THE PROBLEM:
Your answer should be the full data, transcribed exactly, with no pictures in it.

____________

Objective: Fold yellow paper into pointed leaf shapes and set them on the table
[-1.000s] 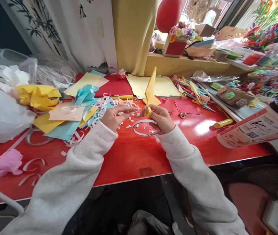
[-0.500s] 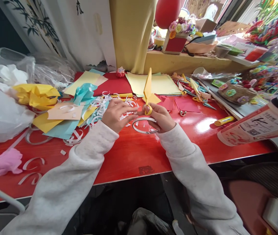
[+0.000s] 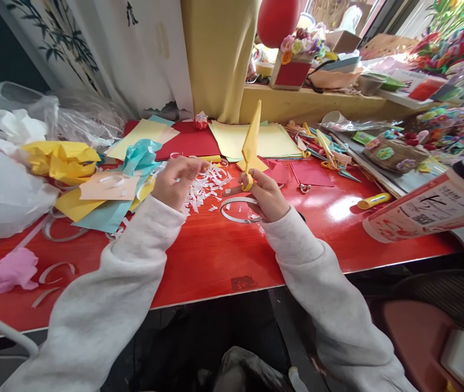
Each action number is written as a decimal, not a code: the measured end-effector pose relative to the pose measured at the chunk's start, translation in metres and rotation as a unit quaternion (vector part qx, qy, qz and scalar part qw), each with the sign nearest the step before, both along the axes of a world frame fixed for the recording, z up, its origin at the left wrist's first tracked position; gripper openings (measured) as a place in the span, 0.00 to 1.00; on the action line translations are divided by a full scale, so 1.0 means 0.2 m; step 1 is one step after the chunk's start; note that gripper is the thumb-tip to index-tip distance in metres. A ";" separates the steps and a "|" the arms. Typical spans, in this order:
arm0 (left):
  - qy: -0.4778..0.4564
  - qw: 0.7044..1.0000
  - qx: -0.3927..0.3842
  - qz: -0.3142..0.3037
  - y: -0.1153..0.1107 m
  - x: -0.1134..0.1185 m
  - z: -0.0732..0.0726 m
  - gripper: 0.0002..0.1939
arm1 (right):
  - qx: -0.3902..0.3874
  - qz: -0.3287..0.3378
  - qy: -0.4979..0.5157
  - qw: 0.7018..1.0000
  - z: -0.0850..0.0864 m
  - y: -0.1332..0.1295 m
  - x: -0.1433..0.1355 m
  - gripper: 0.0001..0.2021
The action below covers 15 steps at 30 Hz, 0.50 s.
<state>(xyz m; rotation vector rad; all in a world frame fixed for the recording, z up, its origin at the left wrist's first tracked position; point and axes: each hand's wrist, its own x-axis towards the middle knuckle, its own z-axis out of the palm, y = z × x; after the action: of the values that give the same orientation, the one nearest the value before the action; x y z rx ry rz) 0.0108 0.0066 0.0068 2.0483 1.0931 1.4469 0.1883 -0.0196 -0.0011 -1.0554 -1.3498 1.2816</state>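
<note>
My right hand (image 3: pixel 270 196) pinches a yellow pointed paper piece (image 3: pixel 252 136), folded or rolled, which stands upright with a small loop at its lower end. A thin pale ring (image 3: pixel 240 209), like a nearly used-up tape roll, hangs at the same hand's fingers. To the left, my left hand (image 3: pixel 178 181) hovers beside a heap of white paper shreds (image 3: pixel 205 188). Its fingers are curled inward towards the thumb; whatever is between them, if anything, is too small to make out. A flat yellow paper (image 3: pixel 258 165) lies behind the right hand.
Pale yellow sheets (image 3: pixel 256 141) and red sheets (image 3: pixel 193 142) lie at the back. Scissors and tools (image 3: pixel 329 152) are piled behind right. A large cup (image 3: pixel 427 204) and a yellow tube (image 3: pixel 373 201) stand or lie right; crumpled paper and a plastic bag (image 3: pixel 7 185) fill the left.
My left hand has moved left, away from the right hand, and its fingers have curled. The yellow paper piece is tilted slightly more to the right and raised a little.
</note>
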 end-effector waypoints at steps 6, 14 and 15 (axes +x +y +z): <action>0.172 0.975 0.130 -0.061 0.00 0.07 -0.09 0.10 | -0.001 0.010 0.003 1.000 -0.02 0.00 -0.01 0.12; 0.220 0.957 0.186 -0.023 0.01 0.06 -0.14 0.07 | 0.021 0.007 -0.034 0.999 -0.05 0.01 -0.01 0.11; 0.222 0.957 0.187 -0.022 0.01 0.06 -0.14 0.07 | 0.037 -0.001 -0.052 0.998 -0.05 0.00 -0.02 0.10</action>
<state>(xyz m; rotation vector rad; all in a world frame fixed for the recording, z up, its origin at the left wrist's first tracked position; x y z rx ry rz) 0.0231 0.0089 -0.0209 2.7457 0.9752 1.2782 0.1851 -0.0187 -0.0116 -1.0843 -1.4635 1.1797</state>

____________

SOLVED EXERCISE:
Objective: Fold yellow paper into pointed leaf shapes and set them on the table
[-1.000s] 
[-0.500s] 
[+0.000s] 
Each action number is written as a decimal, not a code: the measured end-effector pose relative to the pose measured at the chunk's start, translation in metres and rotation as a unit quaternion (vector part qx, qy, qz and scalar part qw), each with the sign nearest the step before, both along the axes of a world frame fixed for the recording, z up, its origin at the left wrist's first tracked position; gripper openings (measured) as a place in the span, 0.00 to 1.00; on the action line translations are divided by a full scale, so 1.0 means 0.2 m; step 1 is one step after the chunk's start; note that gripper is the thumb-tip to index-tip distance in metres. A ";" separates the steps and a "|" the arms. Typical spans, in this order:
arm0 (left):
  - qy: -0.4778..0.4564
  - qw: 0.7044..1.0000
  - qx: -0.3927..0.3842
  - qz: -0.3142..0.3037
  - y: -0.1153..0.1107 m
  - x: -0.1134..0.1185 m
  - z: -0.0732..0.0726 m
  - gripper: 0.0002..0.1939
arm1 (right):
  - qx: -0.3902..0.3874
  - qz: -0.3287..0.3378
  - qy: -0.4979..0.5157
  - qw: 0.7018..1.0000
  - z: -0.0850..0.0864 m
  - y: -0.1332..0.1295 m
  - x: -0.1433..0.1355 m
  - gripper: 0.0001..0.2021
The action below covers 15 steps at 30 Hz, 0.50 s.
<state>(xyz m; rotation vector rad; all in a world frame fixed for the recording, z up, its origin at the left wrist's first tracked position; point and axes: each hand's wrist, its own x-axis towards the middle knuckle, its own z-axis out of the palm, y = z × x; after the action: of the values that give the same orientation, the one nearest the value before the action; x y z rx ry rz) 0.0108 0.0066 0.0068 2.0483 1.0931 1.4469 0.1883 -0.0196 -0.0011 -1.0554 -1.3498 1.2816</state>
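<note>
My right hand (image 3: pixel 270 196) pinches a yellow pointed paper piece (image 3: pixel 252 136), folded or rolled, which stands upright with a small loop at its lower end. A thin pale ring (image 3: pixel 240 209), like a nearly used-up tape roll, hangs at the same hand's fingers. To the left, my left hand (image 3: pixel 178 181) hovers beside a heap of white paper shreds (image 3: pixel 205 188). Its fingers are curled inward towards the thumb; whatever is between them, if anything, is too small to make out. A flat yellow paper (image 3: pixel 258 165) lies behind the right hand.
Pale yellow sheets (image 3: pixel 256 141) and red sheets (image 3: pixel 193 142) lie at the back. Scissors and tools (image 3: pixel 329 152) are piled behind right. A large cup (image 3: pixel 427 204) and a yellow tube (image 3: pixel 373 201) stand or lie right; crumpled paper and a plastic bag (image 3: pixel 7 185) fill the left.
My left hand has moved left, away from the right hand, and its fingers have curled. The yellow paper piece is tilted slightly more to the right and raised a little.
</note>
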 end-effector waypoints at steps 6, 14 and 15 (axes +x +y +z): <action>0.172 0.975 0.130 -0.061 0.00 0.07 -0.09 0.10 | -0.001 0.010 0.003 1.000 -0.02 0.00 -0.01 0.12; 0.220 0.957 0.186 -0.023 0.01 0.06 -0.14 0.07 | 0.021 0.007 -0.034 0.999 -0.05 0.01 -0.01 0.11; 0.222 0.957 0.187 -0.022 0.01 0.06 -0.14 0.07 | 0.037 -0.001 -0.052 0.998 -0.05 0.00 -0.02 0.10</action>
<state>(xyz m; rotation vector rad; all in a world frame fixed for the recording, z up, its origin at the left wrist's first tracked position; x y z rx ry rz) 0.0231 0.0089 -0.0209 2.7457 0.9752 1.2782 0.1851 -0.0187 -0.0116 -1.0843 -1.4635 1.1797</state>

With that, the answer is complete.